Not all complexity is evil, according to Wang, who differentiates between necessary complexity and unnecessary complexity.
“There’s a central opportunity available in this space right now, and that essential opportunity is ultimately the oxygen that’s driving all these different kinds of innovation,” Wang says. “The insight that’s available with the data we have – that is the oxygen causing everything to catch fire.”
We’re experiencing a Gold Rush mentality at the moment in regards to data and the myriad of different ways organizations can monetize data or otherwise do something productive with it. If you can get over the complexity and get going with the data, you have the potential to shake up an industry and get rich in the process, which is ultimately what’s driving the boom.
“There’s a concept of the unreasonable effectiveness of data, where you just have a [big] ton of data in every category,” Wang says. “You don’t have to be really smart, but if you can get the right data and harness it and do some fairly standard thing with it, you are way ahead of the competition.”
Hedging Tech Dynamism
There is a lot of uncertainty around what technologies will emerge and become popular, and companies don’t want to make bad bets on losing tech. One must have the stomach to accept relentless technological change, which Hadoop creator Doug Cutting likened to Darwinian evolution through random digital mutations.
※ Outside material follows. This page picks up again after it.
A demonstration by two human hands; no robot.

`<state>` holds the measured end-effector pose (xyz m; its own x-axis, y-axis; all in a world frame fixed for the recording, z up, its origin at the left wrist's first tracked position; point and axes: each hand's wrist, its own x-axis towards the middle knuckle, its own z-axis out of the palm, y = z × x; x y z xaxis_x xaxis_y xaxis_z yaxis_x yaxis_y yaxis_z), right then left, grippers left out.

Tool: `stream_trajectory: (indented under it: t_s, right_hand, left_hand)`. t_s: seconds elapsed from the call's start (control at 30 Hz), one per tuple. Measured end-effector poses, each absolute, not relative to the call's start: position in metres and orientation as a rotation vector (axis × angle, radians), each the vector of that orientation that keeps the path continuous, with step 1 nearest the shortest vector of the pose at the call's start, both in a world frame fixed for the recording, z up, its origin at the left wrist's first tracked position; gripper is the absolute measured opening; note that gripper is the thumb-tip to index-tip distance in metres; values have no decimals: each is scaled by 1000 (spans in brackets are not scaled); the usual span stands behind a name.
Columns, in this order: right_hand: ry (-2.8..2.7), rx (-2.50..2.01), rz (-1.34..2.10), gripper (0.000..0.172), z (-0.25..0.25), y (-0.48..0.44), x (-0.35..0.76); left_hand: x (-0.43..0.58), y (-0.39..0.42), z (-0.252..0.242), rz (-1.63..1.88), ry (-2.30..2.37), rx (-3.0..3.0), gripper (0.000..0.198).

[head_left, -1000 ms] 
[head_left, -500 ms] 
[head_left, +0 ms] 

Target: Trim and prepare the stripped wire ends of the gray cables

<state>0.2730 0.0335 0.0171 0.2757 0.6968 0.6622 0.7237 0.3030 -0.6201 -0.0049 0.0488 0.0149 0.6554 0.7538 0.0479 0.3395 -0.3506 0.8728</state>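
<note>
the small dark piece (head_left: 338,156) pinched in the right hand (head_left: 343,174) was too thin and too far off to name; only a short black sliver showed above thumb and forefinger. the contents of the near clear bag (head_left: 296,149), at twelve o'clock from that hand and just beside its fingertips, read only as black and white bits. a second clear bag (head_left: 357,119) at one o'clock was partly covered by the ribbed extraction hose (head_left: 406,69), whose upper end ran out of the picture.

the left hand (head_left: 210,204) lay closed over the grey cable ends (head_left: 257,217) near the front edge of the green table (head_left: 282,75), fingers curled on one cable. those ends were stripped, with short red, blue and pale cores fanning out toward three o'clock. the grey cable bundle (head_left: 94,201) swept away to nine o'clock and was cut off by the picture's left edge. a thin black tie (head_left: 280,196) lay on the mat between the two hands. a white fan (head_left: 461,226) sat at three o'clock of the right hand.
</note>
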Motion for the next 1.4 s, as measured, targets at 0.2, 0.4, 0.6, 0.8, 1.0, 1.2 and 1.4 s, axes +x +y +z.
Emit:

One hedge against technology irrelevancy is flexibility, and that’s generally what open source provides, Schmarzo says.
“We think we have the right architecture, but we really don’t know what will change,” he says. “So how do I give myself an architecture that gives me as much agility and flexibility as possible, so when things change I haven’t locked myself in?”
Adopting an open source platform allows you, theoretically, the most flexible environment, he says, even if it runs counter to the prevailing desire in organizations to rely on outside vendors for technology needs. Investing in open source also makes you more attractive to prospective data scientists who are eager to use the latest and greatest tools.
“Our approach so far has been, on the data science side, to let them use every tool they want to do their exploration and discovery work,” Schmarzo says. “So if they come out of university with experience or R or Python, we let them use that.”
Organizations may want the best of all worlds, but they will be forced to make tradeoffs at some point. “There is no silver bullet. Everything’s a trade off in life,” Schmarzo says. “You’ve got to build on something. You’ve got to pick something.”
The key is to try and retain that flexibility as much as possible so you’re able to adapt to new opportunities that data provides. The fact that open source is both the source of the flexibility and the source of the complexity is something that technology leaders will simply have to deal with.
“The IT guys want everything locked down. Meanwhile the business opportunity is passing you by,” he adds. “I would hate to be a CIO today. It was easy when you had to buy SAP and Oracle [ERP systems]. You bought them and it took you 10 years to put the stupid things in but it didn’t matter because it’s going to last 20 years. Now we’re worried if it doesn’t go in in a couple of months because in two months, it may be obsolete.”
While there’s a risk in betting on the wrong big data technology, getting flummoxed by Hadoop, or making poor hiring decisions, the potential cost of not even trying is potentially even bigger.
“Enterprises really need to understand the business risks around that,” Wang says. “I think most of them are not cognizant yet of what that means. You’re going to tell your data scientists ‘No you can’t look at those five data sets together, just because.’ Because the CIO or the CDO making that decision or that call does not recognize the upside for them. There’s only risk.”